Richard von Weizsäcker verkörperte mit seinem Auftreten und in seinen Reden, seiner ganzen Ausstrahlung den Idealtypus eines Bundespräsidenten. Als er nach zehn Jahren 1994 die Villa Hammerschmidt in Bonn verließ, dem Amtssitz des deutschen Staatsoberhaupts, war das Urteil parteiübergreifend unstrittig: Er war ein Glücksfall für Deutschland. Am 31. Januar 2015 ist Richard von Weizsäcker im Alter von 94 Jahren in Berlin gestorben.
Wer Richard von Weizsäcker im Amt erleben und begleiten durfte, gleich ob in Bonn, irgendwo in Deutschland oder auf Auslandsreisen, genoss seine Auftritte. Jeder Schritt war gekonnt, jedes Wort war dem Anlass angemessen, gerade so, als hätte er nie etwas anderes gemacht. Er konnte es einfach, das war nicht auswendig gelernt, nicht gequält, nicht arrogant, das war locker und leicht. Dass wir Journalisten ihn halb scherzhaft, halb anerkennend „König Richard“ nannten, hatte mit der Aura zu tun, die ihn umgab.
In der letzten Zeit hatte er sich rar gemacht, der Alt-Präsident, der, wenn er auftauchte, schon allein an seinem aufrechten Gang und seinen grauglänzenden Haaren erkannt wurde. Das Volk liebte ihn, so wie er war, der Richard von Weizsäcker. Den Adelstitel hat man im Zusammenhang mit seinem Namen stets mit genannt, er passte zu dem edlen Zeitgenossen, der als Rentner lange Jahre keinen Ruhestand kannte.
National wie international war er als Redner gefragt.

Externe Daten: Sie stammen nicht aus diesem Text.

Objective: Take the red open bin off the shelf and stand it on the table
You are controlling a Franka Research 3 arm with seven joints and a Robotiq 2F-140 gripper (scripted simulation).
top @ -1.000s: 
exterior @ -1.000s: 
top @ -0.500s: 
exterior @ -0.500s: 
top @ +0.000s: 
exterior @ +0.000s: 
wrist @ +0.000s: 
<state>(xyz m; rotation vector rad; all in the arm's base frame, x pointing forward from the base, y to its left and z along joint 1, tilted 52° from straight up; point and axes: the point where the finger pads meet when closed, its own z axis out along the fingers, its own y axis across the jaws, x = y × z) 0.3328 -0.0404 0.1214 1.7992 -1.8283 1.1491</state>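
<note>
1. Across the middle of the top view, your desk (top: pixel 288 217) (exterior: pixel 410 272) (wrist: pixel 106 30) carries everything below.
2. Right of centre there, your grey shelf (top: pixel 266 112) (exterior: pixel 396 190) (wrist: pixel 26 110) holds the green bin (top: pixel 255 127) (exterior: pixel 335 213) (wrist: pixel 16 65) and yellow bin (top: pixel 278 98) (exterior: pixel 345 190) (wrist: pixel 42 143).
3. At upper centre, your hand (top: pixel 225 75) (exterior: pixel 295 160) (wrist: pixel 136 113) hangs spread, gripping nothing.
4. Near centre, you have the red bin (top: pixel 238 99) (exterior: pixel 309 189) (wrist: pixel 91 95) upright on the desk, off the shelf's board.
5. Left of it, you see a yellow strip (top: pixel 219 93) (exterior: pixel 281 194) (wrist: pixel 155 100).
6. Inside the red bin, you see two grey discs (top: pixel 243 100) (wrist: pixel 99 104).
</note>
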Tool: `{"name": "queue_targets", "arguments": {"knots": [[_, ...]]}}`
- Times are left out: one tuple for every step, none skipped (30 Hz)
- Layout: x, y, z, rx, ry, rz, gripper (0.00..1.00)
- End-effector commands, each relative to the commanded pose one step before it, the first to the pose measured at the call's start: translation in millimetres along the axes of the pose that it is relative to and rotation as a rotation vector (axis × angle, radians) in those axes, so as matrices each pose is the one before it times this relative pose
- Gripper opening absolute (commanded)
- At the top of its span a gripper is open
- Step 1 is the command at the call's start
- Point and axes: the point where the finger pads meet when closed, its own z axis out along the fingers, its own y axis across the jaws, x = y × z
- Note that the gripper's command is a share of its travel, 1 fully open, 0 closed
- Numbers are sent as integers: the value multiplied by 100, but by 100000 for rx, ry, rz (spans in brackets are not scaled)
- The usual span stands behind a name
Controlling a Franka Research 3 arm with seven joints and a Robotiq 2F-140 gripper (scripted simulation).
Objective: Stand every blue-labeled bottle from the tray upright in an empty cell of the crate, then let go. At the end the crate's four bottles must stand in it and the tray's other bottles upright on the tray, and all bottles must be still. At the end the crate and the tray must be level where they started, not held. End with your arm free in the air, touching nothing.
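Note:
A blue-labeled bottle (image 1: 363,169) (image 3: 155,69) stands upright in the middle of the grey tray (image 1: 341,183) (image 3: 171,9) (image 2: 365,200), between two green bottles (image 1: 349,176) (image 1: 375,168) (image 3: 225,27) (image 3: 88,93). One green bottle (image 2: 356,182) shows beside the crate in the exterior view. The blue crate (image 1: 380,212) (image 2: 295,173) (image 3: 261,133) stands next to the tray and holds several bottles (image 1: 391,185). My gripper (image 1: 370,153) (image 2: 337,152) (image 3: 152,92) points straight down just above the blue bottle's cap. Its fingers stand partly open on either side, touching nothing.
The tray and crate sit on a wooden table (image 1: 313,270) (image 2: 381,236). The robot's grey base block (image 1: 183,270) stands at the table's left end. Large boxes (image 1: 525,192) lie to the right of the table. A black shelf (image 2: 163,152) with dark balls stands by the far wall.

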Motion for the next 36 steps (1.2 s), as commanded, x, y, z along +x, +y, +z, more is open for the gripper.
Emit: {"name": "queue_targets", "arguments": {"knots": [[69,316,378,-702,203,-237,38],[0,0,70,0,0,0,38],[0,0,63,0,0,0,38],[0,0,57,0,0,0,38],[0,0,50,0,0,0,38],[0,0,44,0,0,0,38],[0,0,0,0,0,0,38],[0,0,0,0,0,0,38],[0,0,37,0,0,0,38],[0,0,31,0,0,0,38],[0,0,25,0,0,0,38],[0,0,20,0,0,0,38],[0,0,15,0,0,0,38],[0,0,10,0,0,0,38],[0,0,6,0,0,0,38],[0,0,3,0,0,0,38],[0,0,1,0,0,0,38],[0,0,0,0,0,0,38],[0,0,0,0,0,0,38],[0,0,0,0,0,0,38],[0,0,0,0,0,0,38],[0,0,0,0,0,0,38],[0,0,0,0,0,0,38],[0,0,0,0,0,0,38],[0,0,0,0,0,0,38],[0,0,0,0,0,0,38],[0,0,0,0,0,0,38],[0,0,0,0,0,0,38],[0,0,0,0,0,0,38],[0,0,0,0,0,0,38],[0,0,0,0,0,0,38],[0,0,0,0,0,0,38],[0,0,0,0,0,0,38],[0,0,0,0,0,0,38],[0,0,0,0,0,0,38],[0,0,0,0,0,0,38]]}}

Und wenn es die Zeit daheim ermöglichte, legte er mal eben so nebenbei das Sportabzeichen ab. Insgesamt hat er das Goldene zehn Mal hintereinander erworben. Er war fit wie ein Turnschuh. Es kam auch schon mal vor, dass der Bundespräsident in der Früh ausbüxte und sich heimlich ins städtische Hallenbad schlich, um ein paar Bahnen zu schwimmen. Sehr zum Ärger seiner Sicherheitsbeamten, die von den Alleingängen dieser Art nun gar nicht begeistert waren.
DDR-Grenzpolizist salutierte vor dem Präsidenten
Er hat ein Leben mit vielen herausragenden Ereignissen erlebt, den Fall der Mauer stufte er aber als d e n Höhepunkt seiner zehnjährigen Amtszeit ein. Bekannt ist jene Szene am Morgen nach der Maueröffnung, als der Bundespräsident, der damals auch einen Amtssitz in Berlin hatte, zur innerdeutschen Grenze ging, ganz allein und inoffiziell ohne großen Stab, und der DDR-Grenzpolizist vor ihm salutierte mit den Worten: „Guten Morgen, Herr Bundespräsident, Melde, keine besonderen Vorkommnisse.“ Wohl gemerkt, das war zu einer Zeit, als die DDR noch existierte, die Einheit erfolgte erst am 3. Oktober 1990.
Im Fall der Mauer erkannte Weizsäcker den großen Einschnitt der deutschen und europäischen Geschichte, ein Einschnitt, der die Schranken beseitigte, die nicht nur Berlin und Deutschland, sondern ganz Europa teilten. Weizsäcker kannte Berlin sehr gut, weil er hier ein erfolgreicher regierender Bürgermeister war, der die Hausbesetzer-Szene befriedete und der von Berlin aus den Griff nach dem höchsten deutschen Amt wagte, nicht zum Gefallen aller in Bonn. Bundeskanzler Helmut Kohl, so hieß es damals, sei nicht so begeistert gewesen von der Rückkehr seines Parteifreundes, mit dem er so manche Fehde austragen musste.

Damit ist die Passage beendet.